= WHAT IS REQUIRED =
Which lines in the records below contain the word "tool"? Copy each one.

= DATA FOR THIS EXERCISE =

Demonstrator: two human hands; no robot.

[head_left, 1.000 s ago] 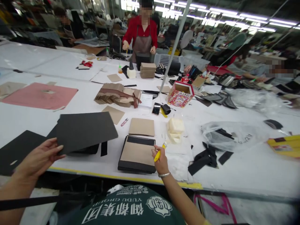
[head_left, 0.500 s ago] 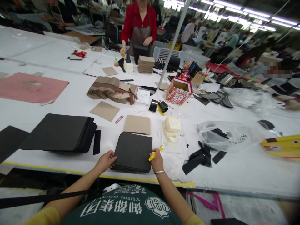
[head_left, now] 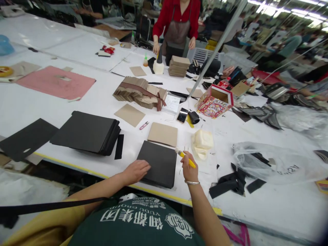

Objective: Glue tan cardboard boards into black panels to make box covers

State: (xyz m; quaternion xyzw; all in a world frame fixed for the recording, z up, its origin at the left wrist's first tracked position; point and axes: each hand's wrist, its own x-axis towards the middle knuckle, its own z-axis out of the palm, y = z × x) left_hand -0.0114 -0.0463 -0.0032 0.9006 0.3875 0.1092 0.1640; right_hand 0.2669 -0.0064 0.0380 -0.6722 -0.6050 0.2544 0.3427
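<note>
Near the front table edge lies a small stack of black sheets point(head_left: 160, 164). My left hand point(head_left: 137, 171) rests on its left side, fingers close together and bent; whether they grip anything cannot be seen. A yellow-handled brush point(head_left: 188, 160) is held in my right hand point(head_left: 190, 167), just right of the stack, its bristles pointing up and left over the stack's corner. Behind the stack lies a beige board point(head_left: 163, 134). A cream-coloured container point(head_left: 203, 141) stands behind my right hand. A larger pile of black sheets point(head_left: 84, 131) is at the left.
Farther back are a bundle of beige pieces point(head_left: 139, 93), a phone point(head_left: 182, 115), small scissors point(head_left: 144, 125) and a patterned box point(head_left: 215, 102). Black strips point(head_left: 230, 182) and a plastic bag point(head_left: 271, 164) lie right. A person in red point(head_left: 176, 24) stands across the table point(head_left: 102, 85).
The view has shifted left. My left hand has moved from the stack's left edge onto its top. My right hand has left the stack's edge, and the brush now points up and left.
</note>
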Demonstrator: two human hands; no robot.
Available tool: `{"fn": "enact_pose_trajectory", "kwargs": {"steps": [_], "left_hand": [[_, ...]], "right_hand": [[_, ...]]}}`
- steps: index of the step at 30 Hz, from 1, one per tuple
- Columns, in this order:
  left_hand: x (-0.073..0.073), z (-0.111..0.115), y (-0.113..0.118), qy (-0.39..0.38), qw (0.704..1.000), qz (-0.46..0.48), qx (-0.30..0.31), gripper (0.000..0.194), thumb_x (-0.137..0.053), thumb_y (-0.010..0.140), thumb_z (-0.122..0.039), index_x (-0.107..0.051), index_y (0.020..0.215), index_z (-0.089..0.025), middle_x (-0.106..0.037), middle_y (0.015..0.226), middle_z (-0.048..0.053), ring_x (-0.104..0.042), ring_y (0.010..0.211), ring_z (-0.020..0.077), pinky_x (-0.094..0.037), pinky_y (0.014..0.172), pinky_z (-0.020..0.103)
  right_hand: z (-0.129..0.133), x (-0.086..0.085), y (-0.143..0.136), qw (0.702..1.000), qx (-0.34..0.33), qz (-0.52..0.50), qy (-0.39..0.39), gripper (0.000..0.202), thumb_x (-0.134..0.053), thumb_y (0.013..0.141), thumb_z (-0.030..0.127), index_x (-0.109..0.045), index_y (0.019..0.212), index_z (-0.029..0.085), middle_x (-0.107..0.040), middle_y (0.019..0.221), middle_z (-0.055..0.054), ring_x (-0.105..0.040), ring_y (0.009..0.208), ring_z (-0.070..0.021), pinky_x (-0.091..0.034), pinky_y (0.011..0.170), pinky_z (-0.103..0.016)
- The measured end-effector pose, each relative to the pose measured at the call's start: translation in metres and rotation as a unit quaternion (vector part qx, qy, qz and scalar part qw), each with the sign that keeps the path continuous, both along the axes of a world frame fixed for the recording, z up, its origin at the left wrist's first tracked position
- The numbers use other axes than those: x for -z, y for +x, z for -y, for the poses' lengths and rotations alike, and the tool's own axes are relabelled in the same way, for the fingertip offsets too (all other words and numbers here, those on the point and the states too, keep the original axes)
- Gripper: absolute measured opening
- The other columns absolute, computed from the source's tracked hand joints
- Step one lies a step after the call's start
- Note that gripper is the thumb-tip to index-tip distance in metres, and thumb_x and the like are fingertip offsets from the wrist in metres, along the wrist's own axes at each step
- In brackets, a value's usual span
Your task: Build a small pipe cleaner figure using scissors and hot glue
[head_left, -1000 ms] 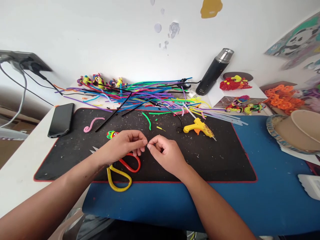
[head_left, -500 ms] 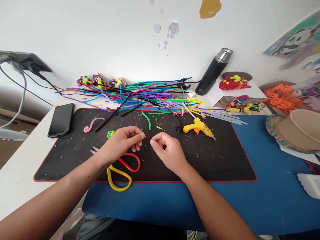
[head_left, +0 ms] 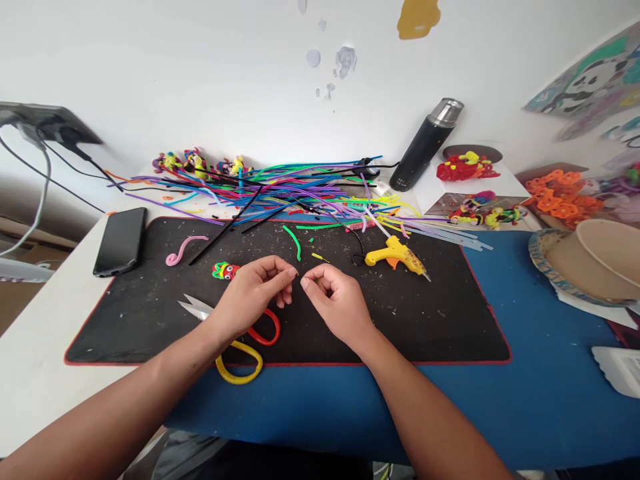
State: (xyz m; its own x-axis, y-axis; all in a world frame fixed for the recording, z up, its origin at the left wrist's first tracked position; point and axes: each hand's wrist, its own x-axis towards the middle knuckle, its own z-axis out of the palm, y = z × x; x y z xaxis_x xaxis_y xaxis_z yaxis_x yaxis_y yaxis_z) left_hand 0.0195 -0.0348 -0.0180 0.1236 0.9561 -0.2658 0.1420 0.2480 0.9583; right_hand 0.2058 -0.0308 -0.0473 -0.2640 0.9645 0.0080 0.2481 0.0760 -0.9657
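Note:
My left hand (head_left: pixel 260 288) is closed in a pinch over the black mat (head_left: pixel 400 327); what sits between its fingertips is too small to make out. Close beside it, my right hand (head_left: pixel 335 300) is pinched too, and whatever it may hold is hidden. Scissors with one red and one yellow handle (head_left: pixel 239 380) lie partly under my left wrist. A small red figure head with green on top (head_left: pixel 226 271) rests just beyond my left hand. Past my fingertips are a green stem (head_left: pixel 293 243) and a small yellow piece (head_left: pixel 318 256).
A yellow glue gun (head_left: pixel 396 255) lies right of my hands. Colourful pipe cleaners (head_left: pixel 300 190) are piled along the wall. A phone (head_left: pixel 121 241) is at the left, a black flask (head_left: pixel 425 143) at the back right, and a pink curl (head_left: pixel 185 251) on the mat.
My left hand has moved slightly right, nearer my right hand, and more of the red figure head shows. My right hand stays nearly still.

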Motion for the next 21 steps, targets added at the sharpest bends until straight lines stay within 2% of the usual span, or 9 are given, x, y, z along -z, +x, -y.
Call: {"fn": "enact_pose_trajectory", "kwargs": {"steps": [7, 21], "left_hand": [[0.0098, 0.0052, 0.0039, 0.001, 0.999, 0.033, -0.035, 0.033, -0.073, 0.093, -0.049, -0.066, 0.084, -0.018, -0.067, 0.065, -0.001, -0.06, 0.057, 0.0129, -0.05, 0.057, 0.025], [0.0059, 0.0091, 0.0055, 0.007, 0.999, 0.014, -0.031, 0.035, -0.073, 0.093, -0.052, -0.067, 0.083, -0.019, -0.066, 0.064, -0.001, -0.06, 0.057, 0.0135, -0.05, 0.056, 0.025]], "right_hand": [[0.0004, -0.0016, 0.0001, 1.0, 0.013, 0.005, 0.005, 0.016, -0.064, 0.096, 0.033, -0.069, 0.087, 0.02, -0.048, 0.057, 0.007, -0.043, 0.052, -0.0116, -0.035, 0.054, -0.026], [0.0008, -0.001, 0.0008, 0.999, 0.006, 0.03, 0.012, 0.015, -0.065, 0.096, 0.032, -0.07, 0.088, 0.021, -0.048, 0.057, 0.007, -0.045, 0.052, -0.0117, -0.035, 0.055, -0.027]]}}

= RESPONSE TO THIS EXERCISE =
Available tool: `{"fn": "enact_pose_trajectory", "kwargs": {"steps": [_], "left_hand": [[_, ...]], "right_hand": [[_, ...]]}}`
- The numbers use other axes than those: x for -z, y for +x, z for -y, for the poses' lengths and rotations alike, and the tool's own axes are relabelled in the same way, for the fingertip offsets too (all other words and numbers here, those on the point and the states too, keep the original axes)

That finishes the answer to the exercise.